According to the review by Engel et al. “enhancement or decrease of beta-band activity may relate not only to the involvement of top-down processing but also to the contents of the top-down signal: beta-band activity may be enhanced if the status quo is given priority over new signals” [59]. The link to the motor system is displayed in our data by significant correlations between beta-band power extracted from the PCC and the supplementary motor area (SMA). Engel et al. describe the role of beta-band activity not in the sense of signalling in the absence of movement but in indicating the sensorimotor system in order to maintain the current motor settings.
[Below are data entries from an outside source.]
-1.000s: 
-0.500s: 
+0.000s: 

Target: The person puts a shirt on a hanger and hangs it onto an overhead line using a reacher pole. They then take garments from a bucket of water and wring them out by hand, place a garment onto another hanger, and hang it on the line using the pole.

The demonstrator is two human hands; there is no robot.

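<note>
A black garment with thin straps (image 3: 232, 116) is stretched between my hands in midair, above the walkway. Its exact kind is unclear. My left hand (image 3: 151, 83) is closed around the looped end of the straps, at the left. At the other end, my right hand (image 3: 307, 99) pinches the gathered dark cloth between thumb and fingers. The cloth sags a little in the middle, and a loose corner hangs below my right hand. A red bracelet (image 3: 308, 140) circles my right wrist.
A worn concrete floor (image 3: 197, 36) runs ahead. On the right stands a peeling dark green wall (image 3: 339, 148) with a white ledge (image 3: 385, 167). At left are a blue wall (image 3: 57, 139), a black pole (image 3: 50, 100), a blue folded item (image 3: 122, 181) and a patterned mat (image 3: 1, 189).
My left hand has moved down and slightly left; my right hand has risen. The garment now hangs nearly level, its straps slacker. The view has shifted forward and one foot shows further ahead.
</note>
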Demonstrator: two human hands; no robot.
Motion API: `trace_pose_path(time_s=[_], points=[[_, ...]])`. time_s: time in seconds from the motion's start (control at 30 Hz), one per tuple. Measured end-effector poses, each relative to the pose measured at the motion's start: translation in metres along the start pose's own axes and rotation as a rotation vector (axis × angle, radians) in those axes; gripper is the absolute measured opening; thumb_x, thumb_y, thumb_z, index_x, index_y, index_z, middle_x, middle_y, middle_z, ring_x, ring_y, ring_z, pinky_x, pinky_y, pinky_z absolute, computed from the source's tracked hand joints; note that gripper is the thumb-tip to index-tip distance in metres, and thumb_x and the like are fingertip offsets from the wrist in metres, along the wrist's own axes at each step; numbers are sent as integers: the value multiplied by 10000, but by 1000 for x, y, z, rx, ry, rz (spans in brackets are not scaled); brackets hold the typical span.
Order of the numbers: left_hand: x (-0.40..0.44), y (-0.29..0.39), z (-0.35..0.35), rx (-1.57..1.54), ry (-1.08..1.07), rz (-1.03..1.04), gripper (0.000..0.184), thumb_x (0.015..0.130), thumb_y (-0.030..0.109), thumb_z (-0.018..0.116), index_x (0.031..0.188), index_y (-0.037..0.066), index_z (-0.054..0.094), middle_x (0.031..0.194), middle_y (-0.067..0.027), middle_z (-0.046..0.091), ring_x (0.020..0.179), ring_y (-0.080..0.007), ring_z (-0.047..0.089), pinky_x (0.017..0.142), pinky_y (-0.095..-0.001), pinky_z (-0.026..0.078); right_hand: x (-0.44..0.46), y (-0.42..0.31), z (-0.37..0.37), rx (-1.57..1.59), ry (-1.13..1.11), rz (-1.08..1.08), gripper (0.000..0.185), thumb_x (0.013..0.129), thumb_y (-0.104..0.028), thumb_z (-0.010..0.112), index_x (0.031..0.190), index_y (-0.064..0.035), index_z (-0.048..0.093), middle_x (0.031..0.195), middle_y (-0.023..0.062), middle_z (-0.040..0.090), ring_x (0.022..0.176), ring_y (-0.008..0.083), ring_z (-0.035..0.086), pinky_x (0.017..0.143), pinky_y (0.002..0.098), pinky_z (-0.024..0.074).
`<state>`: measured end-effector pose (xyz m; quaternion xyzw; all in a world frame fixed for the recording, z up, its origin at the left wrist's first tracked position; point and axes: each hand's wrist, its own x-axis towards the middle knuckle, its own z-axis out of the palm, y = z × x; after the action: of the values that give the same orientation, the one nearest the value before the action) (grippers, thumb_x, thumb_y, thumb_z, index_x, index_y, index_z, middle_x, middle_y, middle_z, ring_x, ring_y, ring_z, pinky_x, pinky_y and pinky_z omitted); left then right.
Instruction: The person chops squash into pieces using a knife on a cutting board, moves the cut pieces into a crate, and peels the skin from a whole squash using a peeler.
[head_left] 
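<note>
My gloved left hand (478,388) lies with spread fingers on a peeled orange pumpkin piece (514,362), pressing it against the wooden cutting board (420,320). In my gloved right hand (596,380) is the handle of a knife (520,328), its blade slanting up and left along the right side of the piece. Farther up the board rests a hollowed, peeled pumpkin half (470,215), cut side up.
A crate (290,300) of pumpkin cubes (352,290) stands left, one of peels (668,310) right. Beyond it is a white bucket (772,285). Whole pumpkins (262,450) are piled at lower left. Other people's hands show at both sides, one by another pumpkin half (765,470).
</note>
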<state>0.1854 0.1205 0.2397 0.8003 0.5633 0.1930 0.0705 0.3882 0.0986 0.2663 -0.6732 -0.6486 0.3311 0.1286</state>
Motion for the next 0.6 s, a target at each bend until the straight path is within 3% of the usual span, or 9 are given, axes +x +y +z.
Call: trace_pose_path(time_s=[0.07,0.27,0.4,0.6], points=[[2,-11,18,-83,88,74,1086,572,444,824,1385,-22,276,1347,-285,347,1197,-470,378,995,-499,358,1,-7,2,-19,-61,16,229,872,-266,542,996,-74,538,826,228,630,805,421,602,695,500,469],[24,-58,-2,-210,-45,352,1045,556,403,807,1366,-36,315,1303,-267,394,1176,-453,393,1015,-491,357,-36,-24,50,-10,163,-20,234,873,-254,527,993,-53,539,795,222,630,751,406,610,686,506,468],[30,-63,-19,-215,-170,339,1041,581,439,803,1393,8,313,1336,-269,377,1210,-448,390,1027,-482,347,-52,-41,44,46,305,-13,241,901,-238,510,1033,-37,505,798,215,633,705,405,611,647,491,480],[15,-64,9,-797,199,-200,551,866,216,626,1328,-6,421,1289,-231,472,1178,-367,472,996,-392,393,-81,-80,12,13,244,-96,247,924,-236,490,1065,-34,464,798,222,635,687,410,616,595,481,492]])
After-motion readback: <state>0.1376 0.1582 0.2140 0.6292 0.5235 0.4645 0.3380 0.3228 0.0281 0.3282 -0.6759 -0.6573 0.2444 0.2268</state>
Our results also suggest that the DMN associates with different EEG bands as reported by Jann et al. [35] and supports the conclusion of Mantini et al. according to which a functional network is characterized by a specific electrophysiological signature created by the combination of different brain rhythms [34].

Conclusions

In summary, we show that separate frequency domains originating in distinct subsets of the DMN are correlated with equally distinct connectivity patterns of the DMN to other cortical areas. This again highlights the multi-modal role of the DMN, which therefore cannot be regarded as a homogeneous entity. We propose fMRI-EEG studies using MELODIC/dual regression and LORETA as suitable tools to examine these connections in the normal brain and in other conditions such as ageing and neuropsychiatric diseases.